Ancelotti has got his tactics for away matches right much more often than not this season, with Everton gaining almost twice as many points on their travels than at Goodison Park. Here the Italian opted for a different formation to the one used in Sunday’s victory at West Ham, with Séamus Coleman starting in midfield and Mason Holgate filling the right-back berth in a flat back four. They remained defensively tight, with Ben Godfrey particularly impressive at centre-back as Everton recorded their sixth clean sheet from their last seven away matches.
That said, Villa were superior in the first half and might have taken the lead with sharper finishing. Everton were grateful for the suspension of Ollie Watkins, who had tormented them when Villa won 2-1 at Goodison Park a fortnight ago. Keinan Davis, entrusted with his first league start of the season, is a useful target man but not as dynamic as Watkins. It fell to Ross Barkley to do most of the harassing of Everton defenders when Villa did not have the ball: he did so diligently but, when he got possession, was wasteful too often. He was replaced after the hour by Jacob Ramsey.
Everton were ponderous in the first period, although a header by Dominic Calvert-Lewin drew a humdrum save from Emi Martínez after a cross by Coleman. Tyrone Mings could have at least tested Jordan Pickford at the other end in the 18th minute when Douglas Luiz chipped a cross into the near post, but the centre-back sent a diving header wide from six yards.
Anwar El Ghazi also failed to land his shot on target when presented with a chance to curl one into the top corner from the edge of the area two minutes later. Bertrand Traoré was Villa’s most inventive player in the first half, his sporadic trickery a highlight amid much drudgery. In the 23rd minute he ran at the Everton defence and slipped a pass through to Davis, who miscontrolled and then, in his eagerness to make amends, got in the way of Matty Cash’s shot from the corner of the box. Davis did better moments later when he bounded down the left and sent an inviting ball across the face of goal but no one was on hand to meet it. Villa’s attack was not quite clicking.
Everton perked up just before the break. They would have scored if Calvert-Lewin had been able to reach an excellent cross by Lucas Digne, but he could not get his toe to it. The visitors took that momentum into the second period and Martínez had to make a smart save to deny Godfrey in the 52nd minute.

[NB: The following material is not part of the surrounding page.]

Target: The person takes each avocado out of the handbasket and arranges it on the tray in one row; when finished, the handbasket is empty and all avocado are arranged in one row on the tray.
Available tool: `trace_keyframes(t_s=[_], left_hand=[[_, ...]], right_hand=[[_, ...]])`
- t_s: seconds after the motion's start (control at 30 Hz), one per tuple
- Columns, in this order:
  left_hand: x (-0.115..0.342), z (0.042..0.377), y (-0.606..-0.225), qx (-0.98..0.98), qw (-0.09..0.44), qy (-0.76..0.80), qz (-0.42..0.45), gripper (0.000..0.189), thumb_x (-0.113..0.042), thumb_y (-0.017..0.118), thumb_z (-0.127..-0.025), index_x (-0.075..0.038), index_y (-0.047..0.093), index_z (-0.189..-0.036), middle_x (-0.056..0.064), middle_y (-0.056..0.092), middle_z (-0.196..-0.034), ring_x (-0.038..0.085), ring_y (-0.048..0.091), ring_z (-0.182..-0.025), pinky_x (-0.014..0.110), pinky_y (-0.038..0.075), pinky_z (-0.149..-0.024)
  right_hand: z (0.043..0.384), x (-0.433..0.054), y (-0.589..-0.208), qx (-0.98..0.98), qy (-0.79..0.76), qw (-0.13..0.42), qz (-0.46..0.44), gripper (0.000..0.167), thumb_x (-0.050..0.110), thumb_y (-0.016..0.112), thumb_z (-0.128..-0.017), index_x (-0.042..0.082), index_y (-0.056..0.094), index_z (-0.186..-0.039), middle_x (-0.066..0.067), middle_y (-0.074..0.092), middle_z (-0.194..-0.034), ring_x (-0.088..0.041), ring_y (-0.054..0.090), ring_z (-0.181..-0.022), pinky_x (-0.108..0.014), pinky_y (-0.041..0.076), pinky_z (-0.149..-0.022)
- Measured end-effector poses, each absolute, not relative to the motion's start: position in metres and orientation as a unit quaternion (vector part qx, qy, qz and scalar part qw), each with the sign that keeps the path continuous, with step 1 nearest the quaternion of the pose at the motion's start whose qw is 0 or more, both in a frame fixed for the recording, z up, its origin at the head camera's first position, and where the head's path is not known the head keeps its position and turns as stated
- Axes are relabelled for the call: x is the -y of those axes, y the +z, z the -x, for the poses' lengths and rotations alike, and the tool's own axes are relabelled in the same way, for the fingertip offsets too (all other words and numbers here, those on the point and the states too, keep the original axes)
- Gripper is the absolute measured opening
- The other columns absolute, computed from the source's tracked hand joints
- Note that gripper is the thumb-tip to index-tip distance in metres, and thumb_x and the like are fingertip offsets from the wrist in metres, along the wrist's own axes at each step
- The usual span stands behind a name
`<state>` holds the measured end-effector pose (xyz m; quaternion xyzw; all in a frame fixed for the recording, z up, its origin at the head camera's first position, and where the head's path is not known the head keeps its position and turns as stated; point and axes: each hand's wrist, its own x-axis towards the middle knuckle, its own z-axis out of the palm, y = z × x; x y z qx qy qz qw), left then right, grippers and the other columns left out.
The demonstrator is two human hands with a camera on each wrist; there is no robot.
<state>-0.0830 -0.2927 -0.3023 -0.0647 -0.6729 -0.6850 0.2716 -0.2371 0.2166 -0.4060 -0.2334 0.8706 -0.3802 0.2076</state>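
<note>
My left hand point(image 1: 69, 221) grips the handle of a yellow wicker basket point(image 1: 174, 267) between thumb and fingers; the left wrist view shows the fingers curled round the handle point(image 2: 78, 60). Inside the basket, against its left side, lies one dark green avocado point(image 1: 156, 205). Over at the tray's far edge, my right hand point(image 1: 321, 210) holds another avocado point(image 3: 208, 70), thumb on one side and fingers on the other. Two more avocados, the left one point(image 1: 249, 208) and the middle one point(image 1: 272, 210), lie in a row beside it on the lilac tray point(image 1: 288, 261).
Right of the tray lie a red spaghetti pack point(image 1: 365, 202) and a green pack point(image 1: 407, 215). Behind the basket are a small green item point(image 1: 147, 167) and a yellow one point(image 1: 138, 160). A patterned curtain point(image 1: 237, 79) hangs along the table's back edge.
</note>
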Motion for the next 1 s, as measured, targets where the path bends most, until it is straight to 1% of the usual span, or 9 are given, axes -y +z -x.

Another 20 minutes fairly meandered by before Smith turned to Grealish for inspiration. But, inevitably due to his lack of fitness, he exerted little influence. Everton came close to snatching victory three minutes from time when Calvert-Lewin rose to meet another fine cross by Digne only for Martínez to make a splendid save to claim a 15th clean sheet of the season, equalling the Villa Premier League-era record set by Brad Friedel in 2009-10.